"Milano mi era ormai diventata insopportabile, il cemento e l'arrivismo mi nauseavano... tornai a Bergamo nel 1975"
                                                      di Cristiano Calori

     Ho incontrato l’ottantaseienne artista bergamasco Rino Carrara nel suo studio di Bergamo, arrampicato in cielo al decimo piano e gli ho chiesto di raccontami un po’ di lui e del suo lavoro. Carrara, nel 1998, ha tenuto presso la Galleria d’Arte moderna e contemporanea di Bergamo (GAMeC) un’antologica denominata "L’attività artistica 1956/1997", ordinata da Vittorio Fagone, con l’intervento di Gillo Dorfles; dal 2005, inoltre, espone due opere presso l’Istituto Italiano di Bruxelles in “Contemporaneo Italiano” e nel 2006 è presente in “Quaranta artisti Italiani” in permanenza al Palazzo dell’Unione Europea di Bruxelles.

Carrara, raccontami dei tuoi inizi…
     “Sono nato a Bergamo nel 1921 ed ho vissuto qui fino allo scoppio della seconda guerra mondiale, durante la quale sono stato al fronte in Africa e vi sono

rimasto per due anni; facevo la guida e dipingevo porcellane per i turisti.

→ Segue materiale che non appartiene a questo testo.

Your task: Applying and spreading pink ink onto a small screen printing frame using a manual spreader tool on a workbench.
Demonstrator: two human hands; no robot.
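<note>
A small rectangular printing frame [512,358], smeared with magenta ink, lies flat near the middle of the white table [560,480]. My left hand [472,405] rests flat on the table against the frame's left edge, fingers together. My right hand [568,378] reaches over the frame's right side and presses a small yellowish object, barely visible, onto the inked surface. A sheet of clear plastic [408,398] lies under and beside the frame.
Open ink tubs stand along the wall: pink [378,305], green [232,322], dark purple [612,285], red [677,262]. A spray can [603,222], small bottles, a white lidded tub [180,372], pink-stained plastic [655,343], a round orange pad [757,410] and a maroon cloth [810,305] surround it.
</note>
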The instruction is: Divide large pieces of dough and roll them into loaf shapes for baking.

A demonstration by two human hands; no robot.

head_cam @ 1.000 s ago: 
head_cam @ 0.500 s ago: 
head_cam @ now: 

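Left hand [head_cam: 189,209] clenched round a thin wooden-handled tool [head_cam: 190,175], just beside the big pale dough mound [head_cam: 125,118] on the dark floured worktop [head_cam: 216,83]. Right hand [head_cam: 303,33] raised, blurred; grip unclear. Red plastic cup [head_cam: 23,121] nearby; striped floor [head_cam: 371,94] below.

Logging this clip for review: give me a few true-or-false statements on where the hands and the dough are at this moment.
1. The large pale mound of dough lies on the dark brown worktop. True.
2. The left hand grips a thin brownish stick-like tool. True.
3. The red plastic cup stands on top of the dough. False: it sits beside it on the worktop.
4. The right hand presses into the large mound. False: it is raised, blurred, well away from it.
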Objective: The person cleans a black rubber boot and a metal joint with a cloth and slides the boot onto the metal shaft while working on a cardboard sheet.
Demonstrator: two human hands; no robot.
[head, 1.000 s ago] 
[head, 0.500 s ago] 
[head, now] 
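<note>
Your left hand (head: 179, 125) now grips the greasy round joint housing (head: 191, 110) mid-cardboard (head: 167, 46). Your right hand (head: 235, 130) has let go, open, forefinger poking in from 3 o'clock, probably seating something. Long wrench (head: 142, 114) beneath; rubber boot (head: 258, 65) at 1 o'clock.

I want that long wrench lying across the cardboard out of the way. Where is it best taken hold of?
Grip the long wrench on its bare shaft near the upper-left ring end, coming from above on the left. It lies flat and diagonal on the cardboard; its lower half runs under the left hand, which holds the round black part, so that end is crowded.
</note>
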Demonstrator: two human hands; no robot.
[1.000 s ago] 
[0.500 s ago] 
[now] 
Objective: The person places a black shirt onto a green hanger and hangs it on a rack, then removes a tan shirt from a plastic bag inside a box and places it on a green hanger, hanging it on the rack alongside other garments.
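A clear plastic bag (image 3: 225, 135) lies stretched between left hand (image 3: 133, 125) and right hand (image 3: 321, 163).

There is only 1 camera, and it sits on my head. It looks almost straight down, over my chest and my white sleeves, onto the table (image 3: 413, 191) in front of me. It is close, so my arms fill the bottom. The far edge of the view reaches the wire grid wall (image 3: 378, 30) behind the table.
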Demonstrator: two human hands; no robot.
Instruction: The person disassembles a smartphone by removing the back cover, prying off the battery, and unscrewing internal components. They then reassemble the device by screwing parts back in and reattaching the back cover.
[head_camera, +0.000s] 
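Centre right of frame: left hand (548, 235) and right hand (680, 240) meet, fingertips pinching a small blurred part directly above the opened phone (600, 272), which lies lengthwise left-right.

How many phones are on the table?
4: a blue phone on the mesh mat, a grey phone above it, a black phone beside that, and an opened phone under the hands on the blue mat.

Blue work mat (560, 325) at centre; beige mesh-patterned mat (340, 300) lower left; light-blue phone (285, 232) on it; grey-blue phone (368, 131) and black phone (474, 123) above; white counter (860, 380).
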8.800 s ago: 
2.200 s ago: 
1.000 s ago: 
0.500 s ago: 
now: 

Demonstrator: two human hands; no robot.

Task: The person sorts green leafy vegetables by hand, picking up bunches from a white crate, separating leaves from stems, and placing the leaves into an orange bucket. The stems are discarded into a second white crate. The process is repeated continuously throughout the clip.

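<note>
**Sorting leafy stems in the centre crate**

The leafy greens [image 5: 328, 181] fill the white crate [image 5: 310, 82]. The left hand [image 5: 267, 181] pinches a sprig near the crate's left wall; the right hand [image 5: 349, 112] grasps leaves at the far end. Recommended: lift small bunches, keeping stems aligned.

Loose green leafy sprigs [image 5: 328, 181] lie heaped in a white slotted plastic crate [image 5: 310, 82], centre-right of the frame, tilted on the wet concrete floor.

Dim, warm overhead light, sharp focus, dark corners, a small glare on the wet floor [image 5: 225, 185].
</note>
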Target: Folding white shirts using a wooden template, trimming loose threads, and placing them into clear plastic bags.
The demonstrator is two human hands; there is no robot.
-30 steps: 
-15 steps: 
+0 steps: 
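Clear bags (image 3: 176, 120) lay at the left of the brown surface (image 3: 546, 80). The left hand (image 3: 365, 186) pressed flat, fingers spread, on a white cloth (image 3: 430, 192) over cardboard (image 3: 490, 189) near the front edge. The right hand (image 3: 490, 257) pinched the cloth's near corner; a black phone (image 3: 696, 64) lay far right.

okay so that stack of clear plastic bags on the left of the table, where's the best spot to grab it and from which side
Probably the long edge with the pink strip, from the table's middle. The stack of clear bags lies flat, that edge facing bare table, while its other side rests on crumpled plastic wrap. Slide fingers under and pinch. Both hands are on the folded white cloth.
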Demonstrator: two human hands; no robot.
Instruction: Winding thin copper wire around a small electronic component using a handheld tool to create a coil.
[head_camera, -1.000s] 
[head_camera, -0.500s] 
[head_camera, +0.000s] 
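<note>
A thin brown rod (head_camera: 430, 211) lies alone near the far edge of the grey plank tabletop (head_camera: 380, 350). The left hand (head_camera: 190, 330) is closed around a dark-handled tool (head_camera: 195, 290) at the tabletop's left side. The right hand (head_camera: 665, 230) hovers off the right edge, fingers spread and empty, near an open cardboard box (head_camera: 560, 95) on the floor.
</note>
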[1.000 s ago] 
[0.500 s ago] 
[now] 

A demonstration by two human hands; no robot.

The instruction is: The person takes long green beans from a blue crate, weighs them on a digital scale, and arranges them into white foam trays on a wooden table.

Sono rientrato dall’Algeria nel 1947, ma Bergamo mi pareva, allora, provinciale e scioccata per quanto avvenuto durante la guerra, faticava a riprendersi e i miei punti di riferimento ed i miei amici erano persi, non c’era fermento culturale, mentre gli artisti della città erano arroccati su posizioni figurative poco

innovative; decisi quindi di trasferirmi a Milano e mi misi a frequentare gli ambienti della vita artistica milanese che era piena di stimoli, impulsi, novità.”
Com’era la Milano di quegli anni?
     “Era stupenda, un mondo in fermento nel quale l’ottimismo e la creatività permeavano e trasudavano da ogni parete di trattoria o Galleria d’arte; certo, c’erano pochi soldi, ma non importava a chi aveva vissuto la guerra. Spesso noi artisti scambiavamo i nostri quadri con cappotti o con pasti. Era il caso, per esempio, del sarto Formica in centro, poi diventato Gallerista, che faceva magnifici cappotti ed in cambio chiedeva quadri agli artisti: oltre che a me anche a Lucio Fontana, che per noi giovani era il maestro.”